When the line with "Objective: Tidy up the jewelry" turns up below, begin repeating exactly, and carry on through the line with "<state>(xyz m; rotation"; no pictures go into the copy.

____

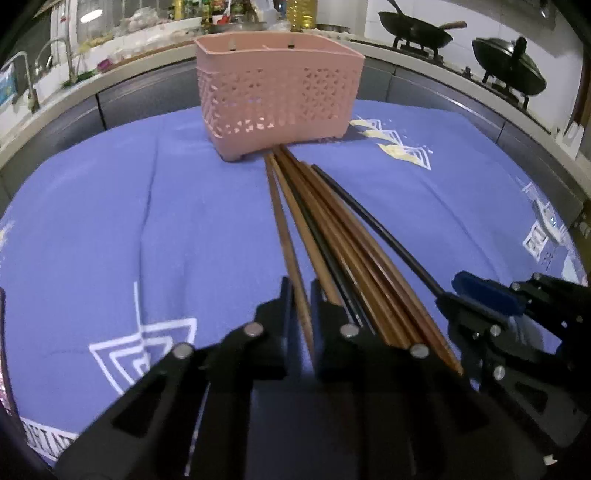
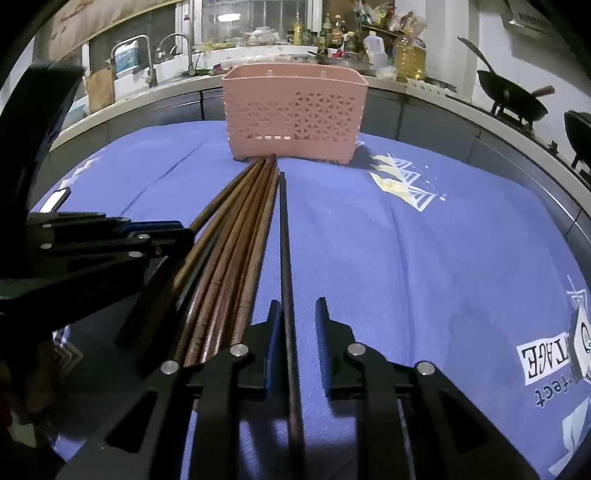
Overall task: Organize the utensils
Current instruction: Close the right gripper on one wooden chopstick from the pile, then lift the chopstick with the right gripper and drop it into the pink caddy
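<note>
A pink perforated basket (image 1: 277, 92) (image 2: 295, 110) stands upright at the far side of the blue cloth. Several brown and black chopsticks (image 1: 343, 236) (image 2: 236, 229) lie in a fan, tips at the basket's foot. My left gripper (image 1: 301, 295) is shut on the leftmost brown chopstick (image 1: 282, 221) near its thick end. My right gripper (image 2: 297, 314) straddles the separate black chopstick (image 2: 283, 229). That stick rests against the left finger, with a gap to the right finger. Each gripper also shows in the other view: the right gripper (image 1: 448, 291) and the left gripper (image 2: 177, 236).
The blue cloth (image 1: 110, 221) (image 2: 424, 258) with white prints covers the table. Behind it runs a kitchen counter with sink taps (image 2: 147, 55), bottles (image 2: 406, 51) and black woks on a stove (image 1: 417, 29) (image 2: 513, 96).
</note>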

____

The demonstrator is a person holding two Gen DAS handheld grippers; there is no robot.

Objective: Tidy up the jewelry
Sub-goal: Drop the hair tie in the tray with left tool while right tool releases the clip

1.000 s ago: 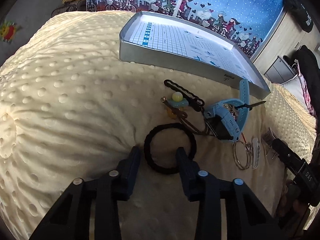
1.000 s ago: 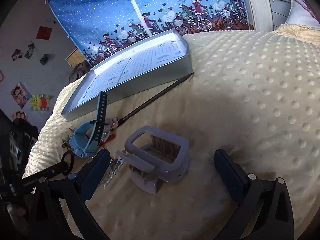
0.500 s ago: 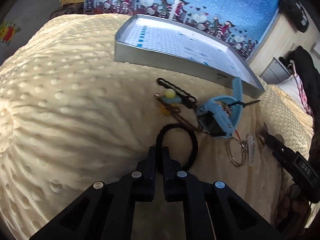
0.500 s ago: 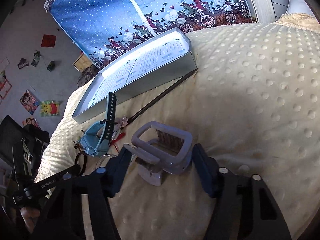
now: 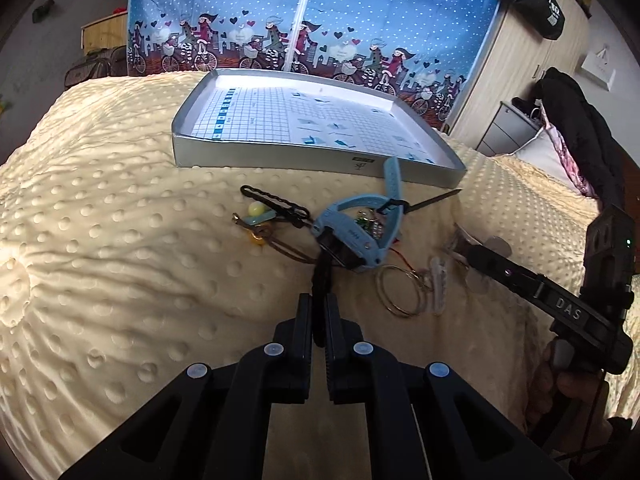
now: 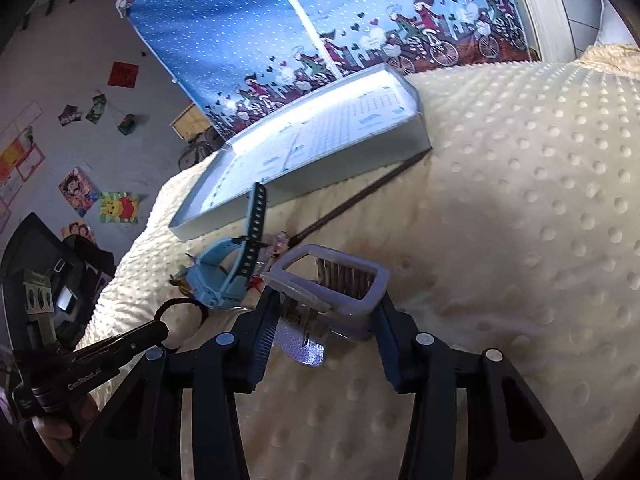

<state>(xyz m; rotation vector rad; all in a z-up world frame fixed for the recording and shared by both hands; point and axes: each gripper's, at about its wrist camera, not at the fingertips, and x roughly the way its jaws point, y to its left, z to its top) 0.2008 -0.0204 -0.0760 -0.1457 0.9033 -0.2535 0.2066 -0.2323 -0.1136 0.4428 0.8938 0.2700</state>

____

● ANSWER FOR THE TASK:
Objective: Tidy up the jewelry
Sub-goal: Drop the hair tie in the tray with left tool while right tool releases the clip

1.000 s ago: 
1.000 s ago: 
0.500 s ago: 
0.500 s ago: 
now: 
now: 

<state>(xyz m; rotation vector rad; all in a z-up world frame fixed for the recording and shared by both hands; point and axes: each gripper's, at about its wrist camera, not at the fingertips, and x roughly the way its jaws point, y to its left, z to its top) 0.2008 -0.0204 -0.0760 -0.1457 0.9033 -0.2535 0.2066 -0.2323 -0.1136 0.4428 0.8938 0.2700</state>

That's the answer, with nothing more to add.